____ SOURCE DATA

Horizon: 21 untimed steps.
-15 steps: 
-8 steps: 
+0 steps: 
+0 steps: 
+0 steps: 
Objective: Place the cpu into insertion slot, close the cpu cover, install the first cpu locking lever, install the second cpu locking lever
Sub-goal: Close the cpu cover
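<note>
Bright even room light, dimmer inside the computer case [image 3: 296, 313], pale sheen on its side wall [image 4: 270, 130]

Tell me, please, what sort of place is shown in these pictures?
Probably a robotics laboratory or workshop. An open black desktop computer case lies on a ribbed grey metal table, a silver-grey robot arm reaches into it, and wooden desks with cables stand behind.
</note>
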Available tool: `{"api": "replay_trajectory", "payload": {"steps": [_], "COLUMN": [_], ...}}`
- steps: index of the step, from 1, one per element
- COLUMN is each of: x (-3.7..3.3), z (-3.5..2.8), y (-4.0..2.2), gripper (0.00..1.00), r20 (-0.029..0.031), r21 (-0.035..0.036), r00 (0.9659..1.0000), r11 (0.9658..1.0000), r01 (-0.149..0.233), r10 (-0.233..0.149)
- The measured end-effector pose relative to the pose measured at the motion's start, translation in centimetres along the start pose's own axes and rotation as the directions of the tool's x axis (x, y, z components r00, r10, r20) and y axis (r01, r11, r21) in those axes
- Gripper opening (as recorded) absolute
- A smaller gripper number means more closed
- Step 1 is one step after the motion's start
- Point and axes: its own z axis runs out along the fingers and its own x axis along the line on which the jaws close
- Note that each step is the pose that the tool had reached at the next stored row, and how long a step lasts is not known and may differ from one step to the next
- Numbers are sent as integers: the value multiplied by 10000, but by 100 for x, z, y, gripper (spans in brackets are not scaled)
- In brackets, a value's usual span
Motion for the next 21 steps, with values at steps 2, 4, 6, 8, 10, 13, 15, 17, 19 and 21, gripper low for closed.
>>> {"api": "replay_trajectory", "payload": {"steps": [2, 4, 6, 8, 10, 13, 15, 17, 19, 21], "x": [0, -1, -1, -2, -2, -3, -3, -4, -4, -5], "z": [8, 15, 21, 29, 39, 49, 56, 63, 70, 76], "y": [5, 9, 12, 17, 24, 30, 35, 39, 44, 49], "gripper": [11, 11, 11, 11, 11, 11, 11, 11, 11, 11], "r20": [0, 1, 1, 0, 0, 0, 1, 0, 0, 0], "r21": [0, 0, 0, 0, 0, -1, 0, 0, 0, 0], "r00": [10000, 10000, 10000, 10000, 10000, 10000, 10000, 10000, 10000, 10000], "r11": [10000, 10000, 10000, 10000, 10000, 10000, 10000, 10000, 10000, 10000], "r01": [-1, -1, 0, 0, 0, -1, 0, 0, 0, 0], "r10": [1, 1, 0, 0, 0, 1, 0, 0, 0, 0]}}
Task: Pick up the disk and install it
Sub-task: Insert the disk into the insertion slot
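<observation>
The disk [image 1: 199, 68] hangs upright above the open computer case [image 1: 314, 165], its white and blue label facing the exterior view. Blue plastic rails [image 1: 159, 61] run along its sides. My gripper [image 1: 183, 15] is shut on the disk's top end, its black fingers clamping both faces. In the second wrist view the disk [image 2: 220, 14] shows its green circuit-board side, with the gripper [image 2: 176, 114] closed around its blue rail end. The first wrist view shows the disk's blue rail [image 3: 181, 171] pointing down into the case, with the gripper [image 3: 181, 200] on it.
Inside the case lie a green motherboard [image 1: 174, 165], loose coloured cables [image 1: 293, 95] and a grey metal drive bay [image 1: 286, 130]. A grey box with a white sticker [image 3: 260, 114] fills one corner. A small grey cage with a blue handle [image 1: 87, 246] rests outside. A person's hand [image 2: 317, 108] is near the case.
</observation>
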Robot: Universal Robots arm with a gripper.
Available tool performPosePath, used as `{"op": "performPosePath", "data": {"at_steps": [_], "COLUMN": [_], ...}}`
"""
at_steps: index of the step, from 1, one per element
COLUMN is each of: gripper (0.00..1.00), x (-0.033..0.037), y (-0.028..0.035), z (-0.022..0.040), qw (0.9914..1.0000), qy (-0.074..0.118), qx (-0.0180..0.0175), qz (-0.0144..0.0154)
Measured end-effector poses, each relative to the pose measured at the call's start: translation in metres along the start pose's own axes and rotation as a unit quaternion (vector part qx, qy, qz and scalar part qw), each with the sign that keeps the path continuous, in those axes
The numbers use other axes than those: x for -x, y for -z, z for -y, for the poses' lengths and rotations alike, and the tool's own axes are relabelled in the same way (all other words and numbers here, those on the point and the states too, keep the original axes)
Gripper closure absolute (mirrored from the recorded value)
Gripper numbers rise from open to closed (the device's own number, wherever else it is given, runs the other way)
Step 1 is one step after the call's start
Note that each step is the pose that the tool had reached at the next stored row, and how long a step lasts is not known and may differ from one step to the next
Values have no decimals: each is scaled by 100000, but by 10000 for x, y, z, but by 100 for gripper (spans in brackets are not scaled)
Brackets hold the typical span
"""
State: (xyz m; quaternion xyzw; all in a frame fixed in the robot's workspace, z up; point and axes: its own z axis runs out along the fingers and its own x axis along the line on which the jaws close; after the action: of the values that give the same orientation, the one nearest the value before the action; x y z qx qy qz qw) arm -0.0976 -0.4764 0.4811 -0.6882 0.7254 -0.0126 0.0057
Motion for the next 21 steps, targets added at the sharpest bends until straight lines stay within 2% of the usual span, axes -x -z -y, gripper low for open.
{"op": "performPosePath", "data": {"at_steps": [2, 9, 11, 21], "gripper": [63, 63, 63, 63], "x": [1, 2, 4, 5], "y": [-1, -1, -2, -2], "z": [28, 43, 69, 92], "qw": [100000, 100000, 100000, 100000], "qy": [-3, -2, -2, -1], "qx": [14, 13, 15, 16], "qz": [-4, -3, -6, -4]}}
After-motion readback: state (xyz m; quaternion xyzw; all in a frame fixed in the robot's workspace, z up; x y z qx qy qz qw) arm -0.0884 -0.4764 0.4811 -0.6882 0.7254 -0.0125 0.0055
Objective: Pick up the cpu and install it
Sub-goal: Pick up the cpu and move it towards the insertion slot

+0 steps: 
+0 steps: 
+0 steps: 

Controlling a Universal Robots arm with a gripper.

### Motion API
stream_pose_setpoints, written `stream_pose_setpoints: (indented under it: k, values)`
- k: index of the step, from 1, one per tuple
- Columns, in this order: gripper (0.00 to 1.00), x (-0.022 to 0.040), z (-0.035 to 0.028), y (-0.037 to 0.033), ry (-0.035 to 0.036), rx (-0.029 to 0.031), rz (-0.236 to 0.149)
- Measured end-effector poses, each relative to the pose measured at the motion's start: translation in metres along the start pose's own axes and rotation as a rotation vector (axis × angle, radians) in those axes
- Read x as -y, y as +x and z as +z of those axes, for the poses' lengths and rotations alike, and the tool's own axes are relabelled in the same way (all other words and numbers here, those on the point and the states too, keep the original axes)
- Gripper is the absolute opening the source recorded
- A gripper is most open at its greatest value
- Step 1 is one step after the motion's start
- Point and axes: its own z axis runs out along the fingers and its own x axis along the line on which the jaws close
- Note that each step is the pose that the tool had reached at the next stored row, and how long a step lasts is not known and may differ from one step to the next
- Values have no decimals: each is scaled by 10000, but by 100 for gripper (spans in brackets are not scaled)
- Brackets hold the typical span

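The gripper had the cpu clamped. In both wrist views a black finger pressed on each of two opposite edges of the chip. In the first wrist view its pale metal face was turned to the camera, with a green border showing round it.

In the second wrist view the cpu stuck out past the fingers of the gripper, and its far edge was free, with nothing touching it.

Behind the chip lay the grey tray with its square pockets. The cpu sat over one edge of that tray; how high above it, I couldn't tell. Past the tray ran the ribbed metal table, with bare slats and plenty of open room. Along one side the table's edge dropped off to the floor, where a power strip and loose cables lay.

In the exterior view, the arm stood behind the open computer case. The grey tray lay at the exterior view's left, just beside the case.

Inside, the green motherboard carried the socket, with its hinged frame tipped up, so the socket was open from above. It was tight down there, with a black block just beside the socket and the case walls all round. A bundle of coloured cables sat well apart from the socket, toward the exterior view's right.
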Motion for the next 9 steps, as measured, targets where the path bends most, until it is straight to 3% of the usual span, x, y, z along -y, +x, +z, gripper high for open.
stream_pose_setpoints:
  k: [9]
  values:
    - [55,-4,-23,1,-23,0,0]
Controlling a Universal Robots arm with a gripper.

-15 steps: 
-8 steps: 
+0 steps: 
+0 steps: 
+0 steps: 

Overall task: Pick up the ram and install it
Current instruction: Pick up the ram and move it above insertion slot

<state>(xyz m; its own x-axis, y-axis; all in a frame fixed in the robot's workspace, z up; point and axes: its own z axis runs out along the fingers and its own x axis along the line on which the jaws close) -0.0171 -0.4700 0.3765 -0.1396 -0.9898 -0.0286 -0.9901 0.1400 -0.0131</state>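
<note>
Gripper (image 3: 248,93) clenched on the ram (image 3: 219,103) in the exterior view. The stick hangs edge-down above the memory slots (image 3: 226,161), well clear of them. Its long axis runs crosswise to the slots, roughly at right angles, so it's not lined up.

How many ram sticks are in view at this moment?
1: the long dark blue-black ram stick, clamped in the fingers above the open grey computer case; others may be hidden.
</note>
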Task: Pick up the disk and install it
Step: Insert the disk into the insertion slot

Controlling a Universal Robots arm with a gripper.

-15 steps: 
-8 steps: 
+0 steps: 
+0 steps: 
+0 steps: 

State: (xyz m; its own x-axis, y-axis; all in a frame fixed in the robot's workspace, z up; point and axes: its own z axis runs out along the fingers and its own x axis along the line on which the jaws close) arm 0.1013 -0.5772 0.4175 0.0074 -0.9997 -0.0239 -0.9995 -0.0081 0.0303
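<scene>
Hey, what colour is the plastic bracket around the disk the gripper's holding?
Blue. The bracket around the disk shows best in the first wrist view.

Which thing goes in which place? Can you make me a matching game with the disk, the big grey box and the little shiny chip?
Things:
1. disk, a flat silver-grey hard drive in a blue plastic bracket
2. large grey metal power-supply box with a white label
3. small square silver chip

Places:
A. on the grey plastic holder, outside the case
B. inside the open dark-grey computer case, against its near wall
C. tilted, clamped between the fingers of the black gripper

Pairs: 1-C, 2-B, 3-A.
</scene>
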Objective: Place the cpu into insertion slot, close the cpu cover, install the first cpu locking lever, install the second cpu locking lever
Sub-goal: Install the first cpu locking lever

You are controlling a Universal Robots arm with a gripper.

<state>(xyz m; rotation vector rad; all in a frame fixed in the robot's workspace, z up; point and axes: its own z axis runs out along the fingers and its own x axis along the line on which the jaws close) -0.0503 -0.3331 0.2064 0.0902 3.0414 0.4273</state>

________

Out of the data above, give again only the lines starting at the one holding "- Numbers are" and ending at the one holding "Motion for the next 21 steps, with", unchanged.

RESULT OF THE EXERCISE:
- Numbers are sent as integers: the value multiplied by 10000, but by 100 for x, z, y, gripper (spans in brackets are not scaled)
- In brackets, a value's usual span
Motion for the next 21 steps, with values at steps 2, 4, 6, 8, 10, 13, 15, 17, 19 and 21, gripper low for closed.

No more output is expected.